Meet the speaker: Chris Howe-Jones


The Build IT Right meet the speaker series caught up with Chris Howe-Jones. Ahead of his talk, we spoke to Chris about his own experiences and what the future holds…

What is your current role?

That’s a harder question to answer than you might think! Five years ago I left my role as CTO of Opencast to start my own independent IT Consultancy, DevCycle. Since then I’ve worked with many clients from international organisations to start ups, mainly helping them with Software Development and Architecture with a bit of agile/lean coaching thrown in.

What does Building IT Right mean to you?

Building IT Right means understanding which small decisions have large impacts and which large decisions can’t be ignored. I am a strong advocate of a number of development practices and approaches that I think are useful but there’s no one size fits all ‘silver bullet’. That’s one of the reasons I’m a consultant.

Why should Build IT Right visitors attend your talk?

I hope that my talk ‘Prerequisites for Evolutionary Architecture’ will have a message for everyone involved in Software Development from business focused-delivery people through user experience experts to experienced software architects, that their actions impact software architecture as much as software architecture influences their actions. I hope that my talk will give everyone food for thought while providing a load of approaches that give them more options to cope with change.

What innovations in the industry impress you the most?

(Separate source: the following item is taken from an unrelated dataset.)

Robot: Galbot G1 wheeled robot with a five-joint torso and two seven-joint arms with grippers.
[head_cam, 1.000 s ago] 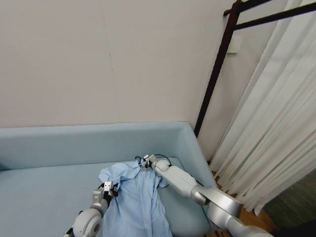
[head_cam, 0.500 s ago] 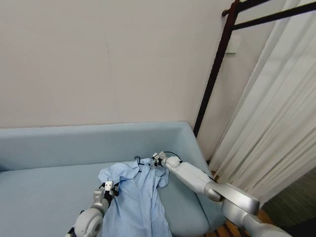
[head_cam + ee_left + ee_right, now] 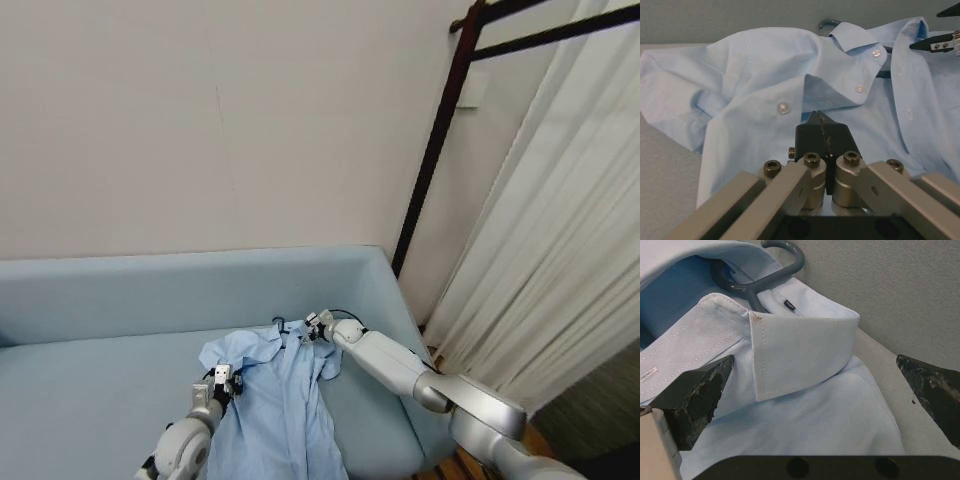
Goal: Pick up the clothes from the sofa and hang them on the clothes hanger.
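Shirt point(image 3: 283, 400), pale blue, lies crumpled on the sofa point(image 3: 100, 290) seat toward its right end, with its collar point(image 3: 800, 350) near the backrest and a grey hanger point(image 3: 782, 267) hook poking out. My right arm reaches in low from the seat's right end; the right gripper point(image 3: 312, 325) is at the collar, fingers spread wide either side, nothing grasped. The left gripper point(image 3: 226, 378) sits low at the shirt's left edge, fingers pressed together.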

For the early part of my career I believed that any reasonably high level programming language that was Turing complete could be used to solve most problems and the differences between them were not significant. Over the last decade or so I’ve realised that the very materials we, as software professionals, use have a huge impact on the way our software turns out. Therefore, I tend to try and read as many white papers as I can on language theory, typing theory, systems theory and distributed systems algorithms. I think the recent emphasis on event streaming, microservices, functions as a service, etc. give a lot of options for evolutionary architecture but I am hoping that some theories from mathematics, like linear logic and progressive typing, will change the materials we use in software development for the better.

What do you think will be the next big thing in software?

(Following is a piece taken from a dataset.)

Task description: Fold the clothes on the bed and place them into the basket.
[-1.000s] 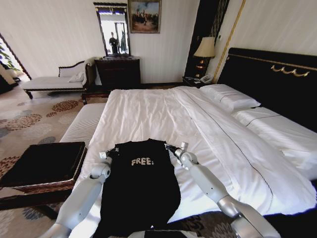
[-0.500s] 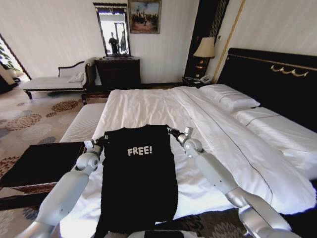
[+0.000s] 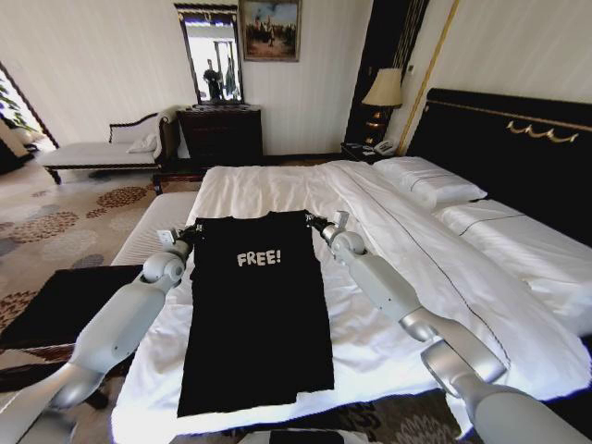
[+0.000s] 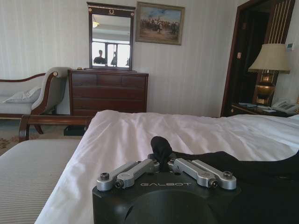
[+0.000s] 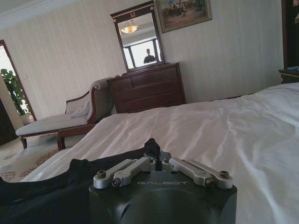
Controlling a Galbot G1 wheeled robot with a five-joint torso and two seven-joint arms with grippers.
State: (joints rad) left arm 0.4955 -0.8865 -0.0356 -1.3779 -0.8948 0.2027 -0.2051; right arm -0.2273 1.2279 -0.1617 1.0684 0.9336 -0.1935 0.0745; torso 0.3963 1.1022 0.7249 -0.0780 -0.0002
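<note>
You have the black T-shirt (image 3: 254, 310) spread flat on the bed (image 3: 407, 277), chest lettering up, its hem at the bed's near edge and its shoulders toward the bed's middle. The left gripper (image 3: 190, 235) sits at the shirt's left shoulder corner and the right gripper (image 3: 317, 226) at its right shoulder corner. In the left wrist view the left gripper (image 4: 161, 158) has its fingers drawn together on a small bunch of black fabric, and in the right wrist view the right gripper (image 5: 153, 153) pinches a similar tuft.

Expect the shirt to behave as light, limp cloth. It will sag between your two holds, drape rather than keep a crease, and probably drag a little on the duvet. It is not fragile, but a thin pinch can slip, so hold at the seamed shoulder corners or the hem corners, where the cloth is doubled, and keep both sides level so the fold lands square.

The duvet under the shirt is soft and white with shallow wrinkles, so it will give under pressure and may rumple if you press down. The basket (image 3: 65, 305) stands on the floor beside the bed's left edge, near the shirt's lower half. Beyond the foot of the bed stand a dark dresser (image 3: 220, 136) with a mirror and a pale chaise (image 3: 102, 153). The black headboard (image 3: 509, 148) and a lamp (image 3: 382, 90) lie to the bed's right.
</note>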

I’ve seen the same approaches cycle around in a new guise every 8-10 years so I expect we may see new approaches in database technologies (we are already seeing immutable temporal aware databases like Datomic and Crux). Immutability has become a hugely useful approach in source control (Git), messaging (Kafka, Blockchain), databases (Datomic) and programming languages (Elm, Clojure) and I wonder if this emphasis will mean even more organisations moving away from controlling state by encapsulation and therefore less use of Object Oriented Programming and more Functional and Declarative Programming, or even, Logic Programming. To be honest, the change I am most hoping to see is a pragmatic progressive typing system that allows developers to start with weak typing and move, over time, to stronger typing as the problem stabilizes and becomes better understood.

Catch Chris Howe-Jones’ talk at 4.10pm in the Northumbrian Room on 26th March 2020.